• _Work item_
Please retype all the data below exactly, line for line.

+-------+

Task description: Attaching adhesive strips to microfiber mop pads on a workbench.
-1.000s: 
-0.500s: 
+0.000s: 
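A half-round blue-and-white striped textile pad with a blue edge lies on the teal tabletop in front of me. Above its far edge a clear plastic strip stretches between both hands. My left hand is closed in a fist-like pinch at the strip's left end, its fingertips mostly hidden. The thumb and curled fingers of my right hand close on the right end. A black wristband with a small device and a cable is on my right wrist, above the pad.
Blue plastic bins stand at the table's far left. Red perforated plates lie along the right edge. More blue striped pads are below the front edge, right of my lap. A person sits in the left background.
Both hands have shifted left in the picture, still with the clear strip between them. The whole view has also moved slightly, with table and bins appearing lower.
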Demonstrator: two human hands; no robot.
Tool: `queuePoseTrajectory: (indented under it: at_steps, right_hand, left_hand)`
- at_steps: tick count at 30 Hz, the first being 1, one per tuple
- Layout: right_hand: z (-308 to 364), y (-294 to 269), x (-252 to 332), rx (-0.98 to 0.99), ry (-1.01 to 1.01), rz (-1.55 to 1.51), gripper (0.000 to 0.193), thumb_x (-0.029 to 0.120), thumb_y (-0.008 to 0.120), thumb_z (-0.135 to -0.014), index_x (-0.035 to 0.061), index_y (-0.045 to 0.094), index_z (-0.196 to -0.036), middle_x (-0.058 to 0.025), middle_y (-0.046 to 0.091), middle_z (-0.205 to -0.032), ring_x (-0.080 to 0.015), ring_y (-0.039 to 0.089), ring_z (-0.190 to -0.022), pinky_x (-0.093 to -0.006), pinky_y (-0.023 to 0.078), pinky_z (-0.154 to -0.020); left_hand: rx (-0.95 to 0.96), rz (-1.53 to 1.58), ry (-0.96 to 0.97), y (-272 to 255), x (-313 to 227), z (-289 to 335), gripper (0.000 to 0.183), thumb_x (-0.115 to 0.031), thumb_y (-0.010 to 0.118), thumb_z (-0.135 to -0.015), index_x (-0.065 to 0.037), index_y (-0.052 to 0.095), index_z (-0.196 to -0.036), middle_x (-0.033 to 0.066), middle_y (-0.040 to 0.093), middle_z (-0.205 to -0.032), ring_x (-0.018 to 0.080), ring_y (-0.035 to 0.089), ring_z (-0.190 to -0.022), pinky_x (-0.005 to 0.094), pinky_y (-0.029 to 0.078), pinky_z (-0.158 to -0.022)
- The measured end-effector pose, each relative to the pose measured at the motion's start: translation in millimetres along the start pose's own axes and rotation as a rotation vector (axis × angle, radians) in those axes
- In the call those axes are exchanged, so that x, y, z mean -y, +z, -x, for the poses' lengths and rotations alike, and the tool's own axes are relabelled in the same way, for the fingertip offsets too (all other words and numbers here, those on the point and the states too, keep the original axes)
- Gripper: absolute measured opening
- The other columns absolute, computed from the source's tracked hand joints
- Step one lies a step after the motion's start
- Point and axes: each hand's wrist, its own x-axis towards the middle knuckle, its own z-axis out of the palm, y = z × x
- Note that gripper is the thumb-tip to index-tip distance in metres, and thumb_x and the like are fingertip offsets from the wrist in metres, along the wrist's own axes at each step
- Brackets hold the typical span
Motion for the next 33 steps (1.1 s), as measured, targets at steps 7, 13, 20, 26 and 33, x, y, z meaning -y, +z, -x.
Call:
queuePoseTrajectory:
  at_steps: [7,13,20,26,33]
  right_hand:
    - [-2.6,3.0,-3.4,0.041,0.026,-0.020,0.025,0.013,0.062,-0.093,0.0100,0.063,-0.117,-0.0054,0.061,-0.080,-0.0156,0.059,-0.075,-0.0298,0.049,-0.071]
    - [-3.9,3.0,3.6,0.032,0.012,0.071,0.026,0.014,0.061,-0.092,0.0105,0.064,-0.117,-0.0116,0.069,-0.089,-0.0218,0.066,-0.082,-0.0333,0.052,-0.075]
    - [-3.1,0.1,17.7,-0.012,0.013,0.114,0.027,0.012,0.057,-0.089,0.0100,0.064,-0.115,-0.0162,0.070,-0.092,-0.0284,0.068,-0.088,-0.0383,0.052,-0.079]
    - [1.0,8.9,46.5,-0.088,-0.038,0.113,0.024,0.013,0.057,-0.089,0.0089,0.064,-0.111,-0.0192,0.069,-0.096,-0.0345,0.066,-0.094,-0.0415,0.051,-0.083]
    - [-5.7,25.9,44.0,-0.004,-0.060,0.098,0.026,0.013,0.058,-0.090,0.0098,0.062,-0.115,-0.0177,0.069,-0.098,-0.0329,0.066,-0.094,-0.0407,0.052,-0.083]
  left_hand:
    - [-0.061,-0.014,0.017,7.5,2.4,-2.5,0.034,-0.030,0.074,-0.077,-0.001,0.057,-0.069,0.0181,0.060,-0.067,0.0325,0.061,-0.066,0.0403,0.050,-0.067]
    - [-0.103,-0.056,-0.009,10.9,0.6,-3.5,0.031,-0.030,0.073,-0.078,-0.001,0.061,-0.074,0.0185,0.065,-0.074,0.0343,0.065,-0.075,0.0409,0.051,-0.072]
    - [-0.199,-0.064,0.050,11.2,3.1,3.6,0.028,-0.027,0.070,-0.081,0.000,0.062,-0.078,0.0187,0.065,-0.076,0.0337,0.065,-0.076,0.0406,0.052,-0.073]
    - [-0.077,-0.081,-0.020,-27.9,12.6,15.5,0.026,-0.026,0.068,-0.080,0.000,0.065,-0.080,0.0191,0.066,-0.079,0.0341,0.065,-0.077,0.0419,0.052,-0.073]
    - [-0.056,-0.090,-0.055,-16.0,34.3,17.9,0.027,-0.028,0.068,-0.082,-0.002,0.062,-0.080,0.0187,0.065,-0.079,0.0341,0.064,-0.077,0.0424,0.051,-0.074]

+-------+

• _Task output_
Task description: Attaching adhesive strips to microfiber mop pads on a workbench.
-1.000s: 
-0.500s: 
+0.000s: 
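A half-round blue-and-white striped textile pad with a blue edge lies on the teal tabletop in front of me. Above its far edge a clear plastic strip stretches between both hands. My left hand is closed in a fist-like pinch at the strip's left end, its fingertips mostly hidden. The thumb and curled fingers of my right hand close on the right end. A black wristband with a small device and a cable is on my right wrist, above the pad.
Blue plastic bins stand at the table's far left. Red perforated plates lie along the right edge. More blue striped pads are below the front edge, right of my lap. A person sits in the left background.
Both hands have shifted left in the picture, still with the clear strip between them. The whole view has also moved slightly, with table and bins appearing lower.
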Demonstrator: two human hands; no robot.
Tool: `queuePoseTrajectory: (indented under it: at_steps, right_hand, left_hand)`
- at_steps: tick count at 30 Hz, the first being 1, one per tuple
- Layout: right_hand: z (-308 to 364), y (-294 to 269), x (-252 to 332), rx (-0.98 to 0.99), ry (-1.01 to 1.01), rz (-1.55 to 1.51), gripper (0.000 to 0.193), thumb_x (-0.029 to 0.120), thumb_y (-0.008 to 0.120), thumb_z (-0.135 to -0.014), index_x (-0.035 to 0.061), index_y (-0.045 to 0.094), index_z (-0.196 to -0.036), middle_x (-0.058 to 0.025), middle_y (-0.046 to 0.091), middle_z (-0.205 to -0.032), ring_x (-0.080 to 0.015), ring_y (-0.039 to 0.089), ring_z (-0.190 to -0.022), pinky_x (-0.093 to -0.006), pinky_y (-0.023 to 0.078), pinky_z (-0.154 to -0.020); left_hand: rx (-0.95 to 0.96), rz (-1.53 to 1.58), ry (-0.96 to 0.97), y (-272 to 255), x (-313 to 227), z (-289 to 335), gripper (0.000 to 0.183), thumb_x (-0.115 to 0.031), thumb_y (-0.010 to 0.118), thumb_z (-0.135 to -0.015), index_x (-0.065 to 0.037), index_y (-0.052 to 0.095), index_z (-0.196 to -0.036), middle_x (-0.033 to 0.066), middle_y (-0.040 to 0.093), middle_z (-0.205 to -0.032), ring_x (-0.018 to 0.080), ring_y (-0.035 to 0.089), ring_z (-0.190 to -0.022), pinky_x (-0.005 to 0.094), pinky_y (-0.029 to 0.078), pinky_z (-0.158 to -0.022)
- The measured end-effector pose, each relative to the pose measured at the motion's start: translation in millimetres along the start pose's own axes and rotation as a rotation vector (axis × angle, radians) in those axes
- In the call those axes are exchanged, so that x, y, z mean -y, +z, -x, for the poses' lengths and rotations alike, and the tool's own axes are relabelled in the same way, for the fingertip offsets too (all other words and numbers here, those on the point and the states too, keep the original axes)
- Gripper: absolute measured opening
- The other columns absolute, computed from the source's tracked hand joints
- Step one lies a step after the motion's start
- Point and axes: each hand's wrist, its own x-axis towards the middle knuckle, its own z-axis out of the palm, y = z × x
- Note that gripper is the thumb-tip to index-tip distance in metres, and thumb_x and the like are fingertip offsets from the wrist in metres, along the wrist's own axes at each step
- Brackets hold the typical span
Motion for the next 33 steps (1.1 s), as measured, targets at steps 7, 13, 20, 26 and 33, x, y, z meaning -y, +z, -x.
Call:
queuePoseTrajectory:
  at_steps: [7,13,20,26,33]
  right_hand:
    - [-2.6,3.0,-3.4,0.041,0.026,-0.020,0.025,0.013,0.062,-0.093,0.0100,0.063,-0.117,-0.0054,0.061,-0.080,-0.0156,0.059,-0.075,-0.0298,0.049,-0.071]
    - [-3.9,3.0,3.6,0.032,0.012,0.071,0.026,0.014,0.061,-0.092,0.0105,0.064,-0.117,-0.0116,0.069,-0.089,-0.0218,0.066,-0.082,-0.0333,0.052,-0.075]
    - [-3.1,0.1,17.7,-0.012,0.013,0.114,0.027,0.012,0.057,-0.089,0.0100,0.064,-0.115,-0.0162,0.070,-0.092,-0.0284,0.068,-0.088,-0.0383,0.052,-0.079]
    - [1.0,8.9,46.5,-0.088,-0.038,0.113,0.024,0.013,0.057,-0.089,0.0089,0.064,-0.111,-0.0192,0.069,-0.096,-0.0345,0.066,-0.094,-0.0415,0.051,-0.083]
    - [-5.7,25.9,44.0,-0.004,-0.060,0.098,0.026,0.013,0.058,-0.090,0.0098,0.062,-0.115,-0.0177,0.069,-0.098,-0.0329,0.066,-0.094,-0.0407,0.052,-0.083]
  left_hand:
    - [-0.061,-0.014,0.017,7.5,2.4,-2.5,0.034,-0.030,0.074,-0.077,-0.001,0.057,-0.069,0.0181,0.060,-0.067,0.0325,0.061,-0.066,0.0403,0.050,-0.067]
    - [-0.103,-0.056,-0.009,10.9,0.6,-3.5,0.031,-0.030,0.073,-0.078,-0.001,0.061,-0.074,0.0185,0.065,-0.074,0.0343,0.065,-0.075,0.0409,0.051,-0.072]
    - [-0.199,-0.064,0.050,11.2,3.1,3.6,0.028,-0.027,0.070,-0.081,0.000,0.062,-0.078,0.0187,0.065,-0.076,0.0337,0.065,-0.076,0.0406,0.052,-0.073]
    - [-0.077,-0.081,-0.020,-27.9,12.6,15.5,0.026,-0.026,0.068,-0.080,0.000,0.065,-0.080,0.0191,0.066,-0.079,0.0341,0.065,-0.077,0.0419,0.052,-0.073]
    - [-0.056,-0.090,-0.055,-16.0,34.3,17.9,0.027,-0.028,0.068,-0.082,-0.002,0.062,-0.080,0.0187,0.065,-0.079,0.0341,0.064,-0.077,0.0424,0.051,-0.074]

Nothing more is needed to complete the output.